Nesta terça-feira (26), após uma espera de oito anos, o Senado aprovou o Projeto de Decreto Legislativo 74/2020, que referenda acordo sobre serviços aéreos entre Brasil e Equador, celebrado em 2013. 

Segundo o relator da iniciativa, senador Marcos do Val (Podemos-ES), que é da base governista, o acordo "fortalece os laços de amizade entre os dois países por meio da possibilidade de conexão direta viabilizada por transporte aéreo", o que poderia "incrementar as trocas comerciais e o trânsito de turistas entre Brasil e Equador".

'Representa muito pouco'

Para o especialista em aviação comercial e economista Ricardo Balistiero, no entanto, a realidade é outra. Embora ressalte que "é melhor ter um acordo do que não ter", o professor do curso de administração do Instituto Mauá de Tecnologia diz que a iniciativa, "do ponto de vista econômico", "representa muito pouco" para o Brasil. 

Segundo ele, as relações comerciais entre Brasil e Equador "não são tão intensas", e, portanto, não é possível esperar "grande abertura de mercado". Além disso, "do ponto de vista turístico, vai pouca gente daqui para o Equador". 

Balistiero frisa ainda que o Equador "está em uma grave crise econômica e social, advinda da pandemia", e, por isso, "não dá para esperar que esse fluxo aumente muito". Além disso, segundo o professor, o Equador deve tirar mais proveito da iniciativa do que o Brasil, devido às diferenças entre as duas economias. 

Para o especialista, o acordo, portanto, é "muito mais para, de alguma maneira, exaltar as boas relações entre os dois países".

Bolsonaro em Quito para posse

A aprovação do Projeto de Decreto Legislativo surge um dia depois do presidente Jair Bolsonaro participar, na segunda-feira (24), em Quito, da posse do novo chefe de Estado do Equador, Guilherme Lasso. 

Político conservador e de tendências liberais, o banqueiro Lasso derrotou a esquerda nas eleições equatorianas. A ida de Bolsonaro a Quito foi gesto que o mandatário brasileiro se negou a fazer na vizinha Argentina por ocasião da posse de Alberto Fernández - quando o governo brasileirou enviou o vice Hamilton Mourão. 

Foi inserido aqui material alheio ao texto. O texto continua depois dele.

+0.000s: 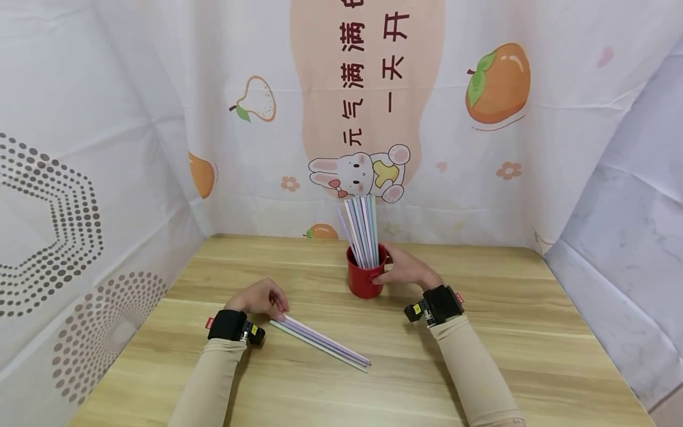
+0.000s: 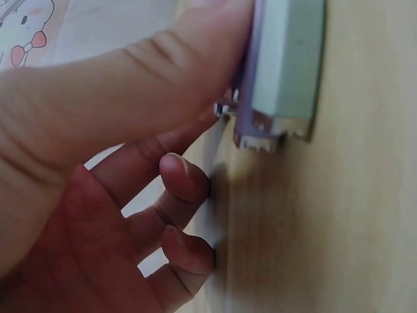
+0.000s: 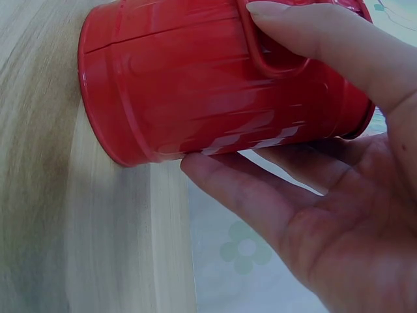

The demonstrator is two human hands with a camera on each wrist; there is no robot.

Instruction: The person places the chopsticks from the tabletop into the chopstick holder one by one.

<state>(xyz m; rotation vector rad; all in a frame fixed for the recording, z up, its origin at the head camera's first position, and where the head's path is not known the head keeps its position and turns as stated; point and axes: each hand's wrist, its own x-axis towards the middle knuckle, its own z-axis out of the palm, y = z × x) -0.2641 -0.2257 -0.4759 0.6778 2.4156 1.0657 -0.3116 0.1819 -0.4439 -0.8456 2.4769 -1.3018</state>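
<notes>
A red mug [image 1: 365, 276] stands mid-table with several pastel straws [image 1: 363, 228] upright in it. My right hand [image 1: 401, 267] grips the mug from its right side; in the right wrist view the thumb lies on the red mug's [image 3: 215, 85] handle and the fingers [image 3: 247, 195] wrap the far side. A small bundle of pastel straws [image 1: 320, 341] lies flat on the table in front. My left hand [image 1: 259, 298] pinches the near end of that bundle; in the left wrist view the thumb [image 2: 156, 78] presses on the straw ends [image 2: 277, 72].
The wooden table [image 1: 480, 356] is walled at the back and both sides by a white printed cloth [image 1: 160, 118] with fruit and a rabbit. Black wrist bands with cameras sit on both beige sleeves.
</notes>
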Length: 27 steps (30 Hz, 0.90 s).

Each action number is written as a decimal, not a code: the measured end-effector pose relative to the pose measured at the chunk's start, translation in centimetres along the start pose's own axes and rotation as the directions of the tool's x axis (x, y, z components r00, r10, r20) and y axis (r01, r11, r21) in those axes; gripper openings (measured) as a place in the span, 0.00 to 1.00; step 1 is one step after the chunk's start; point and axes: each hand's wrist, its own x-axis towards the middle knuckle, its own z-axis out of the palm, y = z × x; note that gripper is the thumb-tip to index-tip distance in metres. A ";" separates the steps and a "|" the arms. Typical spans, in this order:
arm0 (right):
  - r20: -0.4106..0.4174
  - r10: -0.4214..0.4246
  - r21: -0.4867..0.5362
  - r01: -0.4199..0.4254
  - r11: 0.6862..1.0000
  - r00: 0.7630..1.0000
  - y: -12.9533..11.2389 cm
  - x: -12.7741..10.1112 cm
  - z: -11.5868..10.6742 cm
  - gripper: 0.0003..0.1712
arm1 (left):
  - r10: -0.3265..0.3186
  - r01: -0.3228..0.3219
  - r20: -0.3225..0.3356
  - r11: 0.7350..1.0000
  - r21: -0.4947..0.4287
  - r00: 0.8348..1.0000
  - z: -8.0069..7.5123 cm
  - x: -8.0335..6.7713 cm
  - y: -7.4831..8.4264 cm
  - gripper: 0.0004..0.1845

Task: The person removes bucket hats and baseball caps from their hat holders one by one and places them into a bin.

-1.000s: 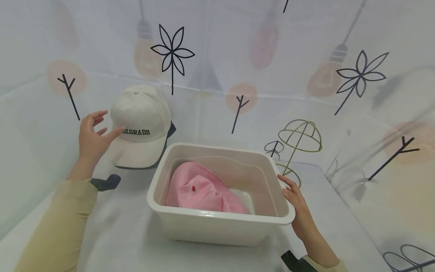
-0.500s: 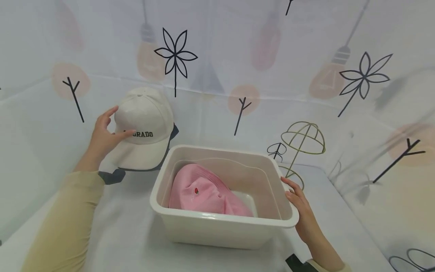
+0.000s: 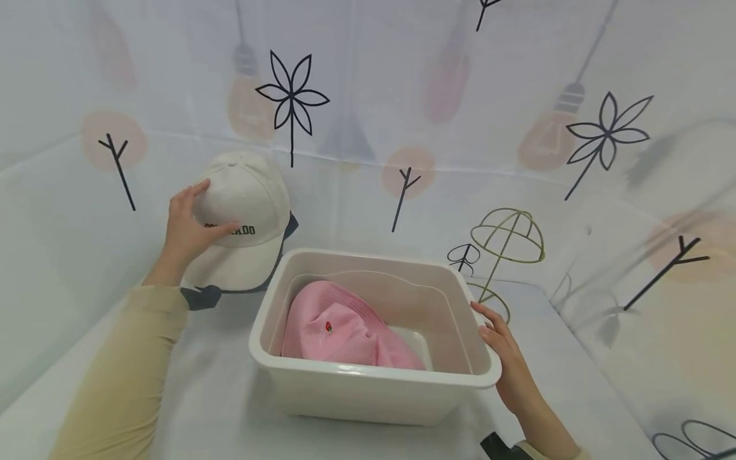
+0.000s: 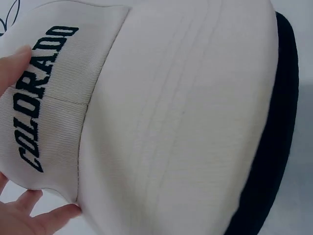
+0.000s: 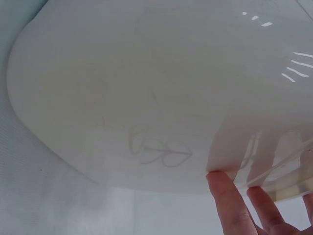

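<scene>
Head view first: the left hand (image 3: 188,227) is on the off-white fabric baseball cap (image 3: 244,198) with dark COLORADO lettering, at the back left. Thumb and fingers stand wide apart, thumb across the letters, and whether they grip I can't tell. Over on the other side, the right hand (image 3: 508,364) lies along the right rim of the white plastic rectangular tub (image 3: 368,396), fingers fairly straight.

The tally so far: one soft pink cap with a small strawberry motif (image 3: 345,322) is inside the tub, leaning to its left; the off-white one sits outside, so by my reading that cap is what's left. There's bare floor at the tub's right, but its left rim stands close by the brim. The gold wire stand (image 3: 499,257) sits behind the right corner.

To the left wrist: thumb on the lettering, fingertips by the cap's side edge, a dark edge showing past the brim.

Right wrist now: fingertips against the tub's glossy outer wall, nothing curled round it.
</scene>
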 end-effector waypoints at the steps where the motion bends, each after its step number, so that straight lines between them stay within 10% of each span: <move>1: 0.001 -0.001 -0.001 0.001 1.000 1.000 0.0 0.0 0.0 0.22 | -0.005 0.005 -0.017 1.000 0.002 1.000 0.1 0.0 0.0 0.52; 27: -0.011 0.005 -0.010 -0.005 1.000 1.000 0.0 0.0 0.1 0.22 | -0.066 0.034 -0.307 0.993 -0.110 0.949 0.5 -0.3 1.8 0.25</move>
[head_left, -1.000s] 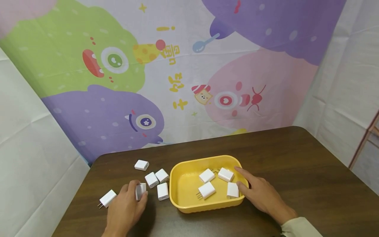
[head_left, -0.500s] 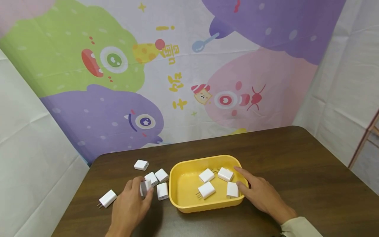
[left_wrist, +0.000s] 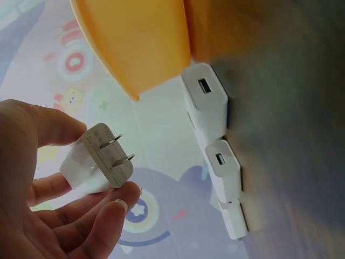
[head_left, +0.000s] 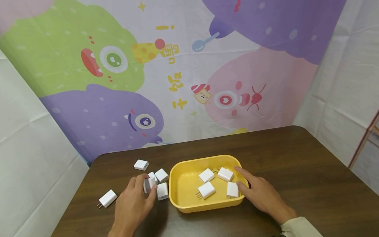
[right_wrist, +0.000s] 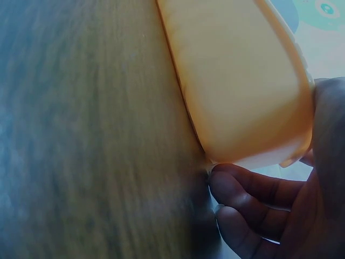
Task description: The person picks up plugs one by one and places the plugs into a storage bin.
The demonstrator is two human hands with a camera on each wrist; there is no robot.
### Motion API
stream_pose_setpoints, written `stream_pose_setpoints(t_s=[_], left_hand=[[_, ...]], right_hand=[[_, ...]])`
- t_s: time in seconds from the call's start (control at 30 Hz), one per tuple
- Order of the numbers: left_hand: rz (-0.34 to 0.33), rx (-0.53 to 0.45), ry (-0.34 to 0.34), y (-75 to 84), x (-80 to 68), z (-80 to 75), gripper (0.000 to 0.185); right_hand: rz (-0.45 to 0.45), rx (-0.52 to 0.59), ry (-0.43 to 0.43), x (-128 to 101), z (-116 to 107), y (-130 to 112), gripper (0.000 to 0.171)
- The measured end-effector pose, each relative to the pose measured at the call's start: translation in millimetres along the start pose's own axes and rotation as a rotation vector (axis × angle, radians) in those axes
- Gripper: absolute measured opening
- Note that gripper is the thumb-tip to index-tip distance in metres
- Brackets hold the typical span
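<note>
Your left hand (head_left: 131,205) has one white charger (head_left: 147,184) pinched off the tabletop (head_left: 296,171), just left of the yellow tray (head_left: 204,207).
In the left wrist view the charger (left_wrist: 99,164) sits between thumb and curled fingers (left_wrist: 102,216), prongs pointing away from the palm; three loose chargers (head_left: 160,182) lie just beside it. Your right hand (head_left: 260,194) rests against the tray's right end, fingers (right_wrist: 253,186) curled at the wall, thumb over the rim. Four chargers (head_left: 217,182) lie inside the tray.
</note>
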State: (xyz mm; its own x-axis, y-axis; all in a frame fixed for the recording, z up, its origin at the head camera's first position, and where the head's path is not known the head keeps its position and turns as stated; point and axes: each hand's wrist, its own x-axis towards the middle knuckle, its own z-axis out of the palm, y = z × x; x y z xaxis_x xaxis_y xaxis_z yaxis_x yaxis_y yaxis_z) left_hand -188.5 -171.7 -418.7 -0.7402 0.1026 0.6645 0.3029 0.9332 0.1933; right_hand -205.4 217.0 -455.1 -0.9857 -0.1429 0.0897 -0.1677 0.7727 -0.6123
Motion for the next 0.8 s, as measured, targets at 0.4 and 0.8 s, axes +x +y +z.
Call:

"Vamos lembrar que o Equador está fora do Mercosul, então não dá para vislumbrarmos qualquer comércio bilateral com o Equador sem passar pelo Mercosul, a despeito de no governo Bolsonaro o Mercosul ter sido colocado de lado, exatamente pelas divergências políticas com nosso principal parceiro na região, que é a Argentina", ponderou Balistiero. 

Brasil 'isolado'

Segundo o especialista, o fato do acordo aéreo ter sido referendado no Senado logo após a visita ao Equador, após mofar oito anos na Casa, não pode ser "tanta coincidência assim", pois pode "ter acelerado a base do governo" a fazer algum tipo de pressão para desengavetar a iniciativa. 

Por outro lado, Balistiero diz que o Brasil está bastante isolado no cenário internacional e busca apoio "desesperadamente", mesmo que seja com países de pouca "relevância diplomática". 

"Temos que pensar que são dois governos de direita. E o governo brasileiro tem procurado apoio internacional mesmo que esse apoio venha de um país com pouca relevância diplomática e econômica, com todo o respeito que o Equador merece. O governo brasileiro está cada vez mais isolado no âmbito internacional, então, quando você tem um presidente alinhado às ideias políticas da presidência da República atual do Brasil, quase que desesperadamente você busca ter esse alinhamento", disse o economista. 

Países 'sem relevância'

Para o especialista, o Brasil, que "sempre foi um país com relevância diplomática", mas perdeu a neutralidade, assumiu um lado e tem se "rebaixado muito".

"Quando o Trump perde as eleições nos Estados Unidos, o presidente da República vai buscar apoio na Polônia, na Hungria, países com nenhuma relevância diplomática, e isso, de alguma forma, apequena o Brasil", afirmou Ricardo Balistiero.